I just moved to a new area. What should I look for in a doctor, and how can I find a good one?
Ask around. Your peers are a great resource to start with, because most of the time, they have similar needs as you. For example, your coworkers may have similar insurance policies and will know how to find a local gyno who is on your plan.
The big debate: Would you feel more comfortable with a male or female gyno? Back in the day, patients didn’t have much of an option because most gynos were men. Plenty of women still see male doctors, and every doctor is required to have a nurse in the room during the exam, so you should feel safe with either sex.

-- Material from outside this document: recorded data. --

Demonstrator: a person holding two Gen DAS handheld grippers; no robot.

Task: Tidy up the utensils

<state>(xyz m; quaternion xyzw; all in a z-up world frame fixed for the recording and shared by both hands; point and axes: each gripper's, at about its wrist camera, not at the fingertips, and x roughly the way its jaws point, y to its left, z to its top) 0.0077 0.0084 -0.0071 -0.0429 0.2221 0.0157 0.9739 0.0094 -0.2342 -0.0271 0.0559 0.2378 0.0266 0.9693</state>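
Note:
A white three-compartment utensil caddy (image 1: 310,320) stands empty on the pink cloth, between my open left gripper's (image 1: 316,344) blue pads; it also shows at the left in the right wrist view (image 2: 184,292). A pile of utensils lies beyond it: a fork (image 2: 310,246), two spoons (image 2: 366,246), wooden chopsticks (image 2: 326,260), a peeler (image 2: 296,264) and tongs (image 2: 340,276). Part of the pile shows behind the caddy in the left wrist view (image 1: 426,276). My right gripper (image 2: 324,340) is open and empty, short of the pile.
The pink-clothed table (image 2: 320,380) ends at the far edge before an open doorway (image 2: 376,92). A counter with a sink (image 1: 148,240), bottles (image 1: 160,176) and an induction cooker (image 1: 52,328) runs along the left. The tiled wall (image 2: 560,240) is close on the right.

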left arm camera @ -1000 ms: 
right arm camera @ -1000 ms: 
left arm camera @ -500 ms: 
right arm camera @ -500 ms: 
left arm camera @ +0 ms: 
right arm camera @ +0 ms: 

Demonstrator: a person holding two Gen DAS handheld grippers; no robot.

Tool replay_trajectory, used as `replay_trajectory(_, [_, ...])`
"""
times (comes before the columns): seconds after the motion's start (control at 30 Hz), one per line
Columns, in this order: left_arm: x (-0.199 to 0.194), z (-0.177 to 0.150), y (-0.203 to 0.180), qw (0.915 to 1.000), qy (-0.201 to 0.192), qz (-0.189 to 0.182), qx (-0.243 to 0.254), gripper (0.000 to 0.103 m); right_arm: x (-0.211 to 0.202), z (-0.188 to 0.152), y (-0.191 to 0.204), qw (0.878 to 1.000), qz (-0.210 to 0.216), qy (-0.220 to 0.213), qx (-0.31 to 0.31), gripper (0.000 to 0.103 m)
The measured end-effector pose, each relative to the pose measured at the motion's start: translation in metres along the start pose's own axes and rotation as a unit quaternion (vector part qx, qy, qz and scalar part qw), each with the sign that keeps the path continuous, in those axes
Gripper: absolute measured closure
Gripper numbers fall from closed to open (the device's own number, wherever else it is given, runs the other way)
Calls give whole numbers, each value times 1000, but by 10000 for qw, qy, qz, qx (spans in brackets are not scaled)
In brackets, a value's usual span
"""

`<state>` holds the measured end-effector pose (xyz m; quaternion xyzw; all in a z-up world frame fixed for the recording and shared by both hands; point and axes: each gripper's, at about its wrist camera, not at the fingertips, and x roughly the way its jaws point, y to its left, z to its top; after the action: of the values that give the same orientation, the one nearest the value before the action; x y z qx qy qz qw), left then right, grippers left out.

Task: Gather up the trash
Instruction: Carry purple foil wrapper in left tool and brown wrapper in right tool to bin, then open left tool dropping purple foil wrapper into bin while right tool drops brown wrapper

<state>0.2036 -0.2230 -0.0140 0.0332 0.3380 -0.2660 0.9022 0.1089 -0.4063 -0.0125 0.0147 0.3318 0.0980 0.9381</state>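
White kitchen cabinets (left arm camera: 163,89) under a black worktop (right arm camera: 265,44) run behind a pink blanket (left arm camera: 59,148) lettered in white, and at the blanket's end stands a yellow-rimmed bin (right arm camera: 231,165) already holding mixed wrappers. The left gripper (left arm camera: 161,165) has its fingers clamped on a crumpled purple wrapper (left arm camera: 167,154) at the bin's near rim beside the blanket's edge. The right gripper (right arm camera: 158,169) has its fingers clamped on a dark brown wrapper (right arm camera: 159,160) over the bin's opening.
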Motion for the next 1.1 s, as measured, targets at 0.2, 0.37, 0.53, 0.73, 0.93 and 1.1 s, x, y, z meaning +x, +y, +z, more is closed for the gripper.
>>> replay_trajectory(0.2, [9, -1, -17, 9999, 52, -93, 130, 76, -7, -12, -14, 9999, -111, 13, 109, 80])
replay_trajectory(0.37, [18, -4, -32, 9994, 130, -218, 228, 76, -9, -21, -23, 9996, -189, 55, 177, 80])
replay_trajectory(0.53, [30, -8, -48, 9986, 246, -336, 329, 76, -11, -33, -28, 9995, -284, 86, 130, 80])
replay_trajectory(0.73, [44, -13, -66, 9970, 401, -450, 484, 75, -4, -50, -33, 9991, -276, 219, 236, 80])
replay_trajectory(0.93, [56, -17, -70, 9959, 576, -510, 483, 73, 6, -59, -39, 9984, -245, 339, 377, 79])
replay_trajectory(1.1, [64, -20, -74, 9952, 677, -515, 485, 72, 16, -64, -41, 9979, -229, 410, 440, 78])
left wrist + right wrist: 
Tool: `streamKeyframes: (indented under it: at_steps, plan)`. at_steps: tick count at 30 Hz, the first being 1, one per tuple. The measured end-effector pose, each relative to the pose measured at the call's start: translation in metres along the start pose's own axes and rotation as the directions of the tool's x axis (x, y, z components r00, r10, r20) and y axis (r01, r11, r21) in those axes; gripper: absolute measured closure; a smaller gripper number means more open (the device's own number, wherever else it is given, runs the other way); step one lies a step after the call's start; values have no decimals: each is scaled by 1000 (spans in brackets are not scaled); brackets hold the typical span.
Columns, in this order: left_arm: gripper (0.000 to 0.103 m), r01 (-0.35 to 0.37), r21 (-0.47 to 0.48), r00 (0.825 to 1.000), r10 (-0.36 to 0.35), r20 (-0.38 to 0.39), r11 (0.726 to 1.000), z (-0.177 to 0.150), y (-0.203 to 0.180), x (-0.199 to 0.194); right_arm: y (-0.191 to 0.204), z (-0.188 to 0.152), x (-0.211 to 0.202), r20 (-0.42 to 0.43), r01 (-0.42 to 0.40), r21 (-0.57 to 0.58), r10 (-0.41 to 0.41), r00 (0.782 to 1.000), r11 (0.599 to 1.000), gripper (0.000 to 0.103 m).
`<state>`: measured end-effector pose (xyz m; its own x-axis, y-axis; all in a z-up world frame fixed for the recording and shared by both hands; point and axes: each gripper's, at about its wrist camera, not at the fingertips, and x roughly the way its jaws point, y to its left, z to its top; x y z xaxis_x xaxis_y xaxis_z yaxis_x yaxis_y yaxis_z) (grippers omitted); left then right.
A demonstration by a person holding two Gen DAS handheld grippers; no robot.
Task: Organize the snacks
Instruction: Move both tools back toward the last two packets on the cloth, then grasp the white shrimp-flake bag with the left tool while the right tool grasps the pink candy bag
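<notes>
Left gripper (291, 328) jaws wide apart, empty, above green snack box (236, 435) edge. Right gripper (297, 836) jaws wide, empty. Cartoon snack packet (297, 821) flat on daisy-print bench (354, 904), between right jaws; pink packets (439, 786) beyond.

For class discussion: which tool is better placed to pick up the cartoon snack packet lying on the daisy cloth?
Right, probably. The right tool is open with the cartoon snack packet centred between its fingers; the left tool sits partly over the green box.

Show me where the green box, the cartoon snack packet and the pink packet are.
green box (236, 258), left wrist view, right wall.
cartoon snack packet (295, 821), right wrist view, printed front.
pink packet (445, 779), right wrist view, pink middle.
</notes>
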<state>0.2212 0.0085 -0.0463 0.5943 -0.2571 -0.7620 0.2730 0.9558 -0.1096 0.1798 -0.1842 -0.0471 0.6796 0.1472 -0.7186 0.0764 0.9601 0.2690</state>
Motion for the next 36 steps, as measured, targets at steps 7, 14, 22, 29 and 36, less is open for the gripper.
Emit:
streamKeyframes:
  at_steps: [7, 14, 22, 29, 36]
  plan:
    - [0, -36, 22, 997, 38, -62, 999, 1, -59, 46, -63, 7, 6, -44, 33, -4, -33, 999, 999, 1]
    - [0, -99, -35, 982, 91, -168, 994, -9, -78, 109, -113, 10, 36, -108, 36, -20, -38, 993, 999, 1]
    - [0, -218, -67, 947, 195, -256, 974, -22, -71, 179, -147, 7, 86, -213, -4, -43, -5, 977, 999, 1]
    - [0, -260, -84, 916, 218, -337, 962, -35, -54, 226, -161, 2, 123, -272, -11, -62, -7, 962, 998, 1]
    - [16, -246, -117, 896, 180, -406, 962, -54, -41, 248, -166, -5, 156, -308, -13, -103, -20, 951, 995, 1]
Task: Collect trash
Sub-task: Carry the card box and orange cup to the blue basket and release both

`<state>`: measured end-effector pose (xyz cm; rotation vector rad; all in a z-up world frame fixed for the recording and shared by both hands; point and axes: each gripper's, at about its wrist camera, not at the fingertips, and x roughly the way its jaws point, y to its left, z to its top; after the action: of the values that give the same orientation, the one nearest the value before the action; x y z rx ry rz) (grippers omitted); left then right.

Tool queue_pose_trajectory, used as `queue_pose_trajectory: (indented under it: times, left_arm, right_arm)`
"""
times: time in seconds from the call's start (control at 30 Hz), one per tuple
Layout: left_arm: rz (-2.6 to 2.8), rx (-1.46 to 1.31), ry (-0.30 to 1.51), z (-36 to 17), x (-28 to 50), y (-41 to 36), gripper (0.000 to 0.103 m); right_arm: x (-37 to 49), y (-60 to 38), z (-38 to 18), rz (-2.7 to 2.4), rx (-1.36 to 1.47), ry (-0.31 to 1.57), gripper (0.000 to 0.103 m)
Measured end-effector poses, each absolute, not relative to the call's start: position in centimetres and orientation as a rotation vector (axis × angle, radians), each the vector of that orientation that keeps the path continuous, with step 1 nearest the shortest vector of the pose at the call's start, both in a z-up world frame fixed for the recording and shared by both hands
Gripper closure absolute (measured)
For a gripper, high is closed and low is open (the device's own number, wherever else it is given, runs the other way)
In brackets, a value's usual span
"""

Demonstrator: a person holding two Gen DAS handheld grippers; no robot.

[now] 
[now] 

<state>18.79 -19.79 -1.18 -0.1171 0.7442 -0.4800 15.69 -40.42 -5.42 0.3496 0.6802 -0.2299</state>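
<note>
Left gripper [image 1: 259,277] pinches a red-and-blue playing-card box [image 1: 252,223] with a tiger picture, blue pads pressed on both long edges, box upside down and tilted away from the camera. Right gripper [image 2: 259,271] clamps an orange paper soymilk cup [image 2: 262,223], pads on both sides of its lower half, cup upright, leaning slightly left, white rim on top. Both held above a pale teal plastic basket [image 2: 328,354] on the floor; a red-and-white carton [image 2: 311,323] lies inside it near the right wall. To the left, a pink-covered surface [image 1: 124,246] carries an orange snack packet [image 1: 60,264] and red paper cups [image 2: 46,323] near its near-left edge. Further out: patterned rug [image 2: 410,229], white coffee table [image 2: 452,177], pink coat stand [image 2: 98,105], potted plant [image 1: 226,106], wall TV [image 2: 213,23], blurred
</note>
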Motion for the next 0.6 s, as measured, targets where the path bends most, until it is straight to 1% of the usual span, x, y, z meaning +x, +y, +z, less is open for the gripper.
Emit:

Do some research. Find out if your new doc is board certified and if he or she is affiliated with a hospital. This may not seem important to you now, but it’s good to know. If you ever need to be hospitalized or if you are planning on having a baby, you’ll want to be familiar with the hospital where your gyno works. Determine how many doctors are in the practice and if your preferred gyno is there part time or full time. And inquire about office hours, what days the practice is open, and if special appointment times (such as early morning or evening) are available.